## The problem
Your answer should be only the lines below from the one with "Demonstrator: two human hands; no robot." to the one with "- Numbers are", repeated exactly, ends included.

Data shown Block Start

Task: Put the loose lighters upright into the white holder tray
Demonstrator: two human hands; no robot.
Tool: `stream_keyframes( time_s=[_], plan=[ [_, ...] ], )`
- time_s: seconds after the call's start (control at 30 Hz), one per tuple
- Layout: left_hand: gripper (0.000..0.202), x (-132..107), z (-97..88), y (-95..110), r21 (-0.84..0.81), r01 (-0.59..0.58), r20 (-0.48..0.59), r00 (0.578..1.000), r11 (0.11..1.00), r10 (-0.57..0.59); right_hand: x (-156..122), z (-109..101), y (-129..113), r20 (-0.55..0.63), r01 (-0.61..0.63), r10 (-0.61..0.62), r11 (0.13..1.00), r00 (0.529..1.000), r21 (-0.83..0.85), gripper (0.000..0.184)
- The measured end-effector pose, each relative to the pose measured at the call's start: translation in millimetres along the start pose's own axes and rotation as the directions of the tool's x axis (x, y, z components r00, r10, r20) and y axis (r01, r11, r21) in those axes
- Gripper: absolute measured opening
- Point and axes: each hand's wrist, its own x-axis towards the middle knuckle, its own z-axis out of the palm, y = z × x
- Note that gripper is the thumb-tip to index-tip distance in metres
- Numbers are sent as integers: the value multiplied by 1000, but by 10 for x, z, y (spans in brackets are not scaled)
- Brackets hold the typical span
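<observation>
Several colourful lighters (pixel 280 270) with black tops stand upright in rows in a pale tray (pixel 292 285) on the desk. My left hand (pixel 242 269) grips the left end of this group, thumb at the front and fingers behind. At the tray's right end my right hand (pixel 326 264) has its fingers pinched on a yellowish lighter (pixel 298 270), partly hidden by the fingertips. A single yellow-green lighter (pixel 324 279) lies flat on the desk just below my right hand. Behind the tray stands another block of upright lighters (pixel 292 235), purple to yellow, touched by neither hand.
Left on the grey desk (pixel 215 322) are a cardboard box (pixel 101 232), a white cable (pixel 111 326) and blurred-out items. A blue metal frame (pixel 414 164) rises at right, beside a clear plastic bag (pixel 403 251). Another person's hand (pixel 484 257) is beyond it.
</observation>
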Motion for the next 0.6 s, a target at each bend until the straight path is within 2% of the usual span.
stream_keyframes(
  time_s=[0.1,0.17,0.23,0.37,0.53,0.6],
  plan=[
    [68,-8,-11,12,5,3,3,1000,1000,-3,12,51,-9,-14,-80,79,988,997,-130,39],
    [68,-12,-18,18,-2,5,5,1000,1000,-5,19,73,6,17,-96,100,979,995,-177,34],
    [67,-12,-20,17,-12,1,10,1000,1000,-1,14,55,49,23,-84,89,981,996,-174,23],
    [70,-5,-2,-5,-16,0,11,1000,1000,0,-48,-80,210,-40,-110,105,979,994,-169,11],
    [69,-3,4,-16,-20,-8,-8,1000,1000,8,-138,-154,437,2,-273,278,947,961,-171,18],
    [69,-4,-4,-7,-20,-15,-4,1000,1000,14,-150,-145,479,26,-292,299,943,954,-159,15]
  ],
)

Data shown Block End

## Answer space
Demonstrator: two human hands; no robot.
Tool: `stream_keyframes( time_s=[_], plan=[ [_, ...] ], )`
- time_s: seconds after the call's start (control at 30 Hz), one per tuple
- Layout: left_hand: gripper (0.000..0.202), x (-132..107), z (-97..88), y (-95..110), r21 (-0.84..0.81), r01 (-0.59..0.58), r20 (-0.48..0.59), r00 (0.578..1.000), r11 (0.11..1.00), r10 (-0.57..0.59); right_hand: x (-156..122), z (-109..101), y (-129..113), r20 (-0.55..0.63), r01 (-0.61..0.63), r10 (-0.61..0.62), r11 (0.13..1.00), r00 (0.529..1.000), r21 (-0.83..0.85), gripper (0.000..0.184)
- The measured end-effector pose, each relative to the pose measured at the call's start: translation in millimetres along the start pose's own axes and rotation as the directions of the tool's x axis (x, y, z components r00, r10, r20) and y axis (r01, r11, r21) in those axes
- Gripper: absolute measured opening
- Point and axes: each hand's wrist, its own x-axis towards the middle knuckle, its own z-axis out of the palm, y = z × x
- Note that gripper is the thumb-tip to index-tip distance in metres
- Numbers are sent as integers: the value multiplied by 1000, but by 10 for x, z, y (spans in brackets are not scaled)

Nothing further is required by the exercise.